Probe for specifics: purpose, who, how, when, etc.
- “How do you utilize your reviews to improve the program’s
services?”
Item Response Coding: If agency has an established
QA group or steering committee that reviews the EBP or components of the program
every 6 months, the item would be coded as a “5”.
G12. Client Choice Regarding Service Provision
Definition : All clients receiving EBP services are offered
a reasonable range of choices consistent with the EBP; the EBP practitioners
consider and abide by client preferences for treatment when offering and providing
services.
Choice is defined narrowly in this item to refer to services provided. This
item does not address broader issues of client choice, such as choosing to engage
in self-destructive behaviors.
To score high on this item, it is not sufficient that a program offers choices.
The choices must be consonant with EBP. So, for example, a program implementing
supported employment would score low if the only employment choices it offered
were sheltered workshops.
A reasonable range of choices means that EBP practitioners offer realistic
options to clients rather than prescribing only one or a couple of choices or
dictating a fixed sequence or prescribing conditions that a client must complete
before becoming eligible for a service.
Sample of Relevant Choices by EBP:
- Supported Employment: Type of occupation; Type of work setting; Schedules
of work and number of hours; Whether to disclose; Nature of accommodations;
Type and frequency of follow-up supports
- Integrated Dual Disorders Treatment: Group or individual interventions;
Frequency of DD treatment; Specific self-management goals
- Family Psychoeducation: Client readiness for involving family; Who to
involve; Choice of problems/issues to work on
- Illness Management & Recovery: Selection of significant others to
be involved; Specific self management goals; Nature of behavioral tailoring;
Skills to be taught
- Assertive Community Treatment: Type and location of housing; Nature
of health promotion; Nature of assistance with financial management; Specific
goals; Daily living skills to be taught; Nature of medication support; Nature
of substance abuse treatment
Rationale: A major premise of EBP is that clients are
capable of playing a vital role in the management of their illnesses and in making
progress towards achieving their goals. Providers accept the responsibility of
getting information to clients so that they can become more effective participants
in the treatment process.
Sources of Information:
a) Program leader interview:
- “Please tell us what your program philosophy is regarding client
choice. How do you incorporate their preferences in the services you provide?”

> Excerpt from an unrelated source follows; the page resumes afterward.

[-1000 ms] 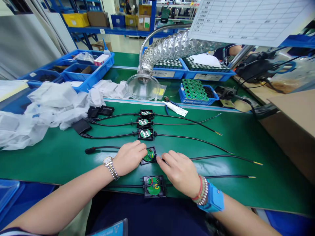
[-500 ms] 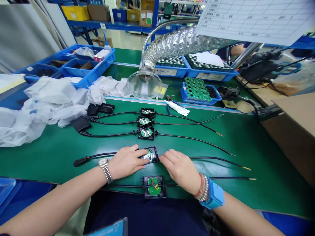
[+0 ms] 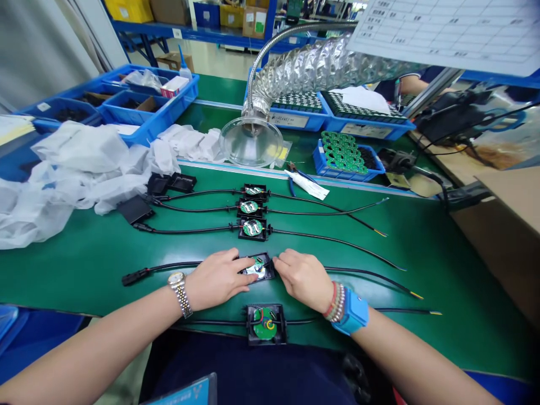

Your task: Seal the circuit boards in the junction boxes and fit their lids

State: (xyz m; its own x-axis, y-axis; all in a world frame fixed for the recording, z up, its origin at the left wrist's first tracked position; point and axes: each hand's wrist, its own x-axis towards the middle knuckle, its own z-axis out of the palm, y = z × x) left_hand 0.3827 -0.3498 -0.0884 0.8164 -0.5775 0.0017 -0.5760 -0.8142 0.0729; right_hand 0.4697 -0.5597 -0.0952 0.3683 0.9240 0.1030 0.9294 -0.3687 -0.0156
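Black box (image 3: 270, 274) on the green table (image 3: 455, 253), between two bent hands.
Left hand (image 3: 217, 279), palm down, fingers spread, touches the box's board (image 3: 260, 269); right hand (image 3: 304, 278), knuckles up, pinches the cable (image 3: 367, 272) at the box's right end. Three more open boxes (image 3: 241, 233) lie behind, one in front: five altogether.

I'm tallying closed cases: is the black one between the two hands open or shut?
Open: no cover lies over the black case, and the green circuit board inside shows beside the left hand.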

- “What options are there for your services? Please give examples.”
b) Practitioner interview:
- “What do you do when there is a disagreement between what you
think is the best treatment for a client and what he/she wants?”
- “Please describe a time when you were unable to abide by a client’s
preferences.”
c) Client interview:
- “Does the program give you options for the services you receive?
Are you receiving the services you want?”
d) Team meeting/supervision observation:
- Look for discussion of service options and client preferences.
e) Chart review (especially treatment plan):
- Look for documentation of client preferences and choices.
Item Response Coding: If all sources support that
type and frequency of EBP services always reflect client choice, the item would
be coded as a “5”. If agency embraces client choice fully, except
in one area (e.g., requiring the agency to assume representative payeeships
for all clients), then the item would be coded as a “4”.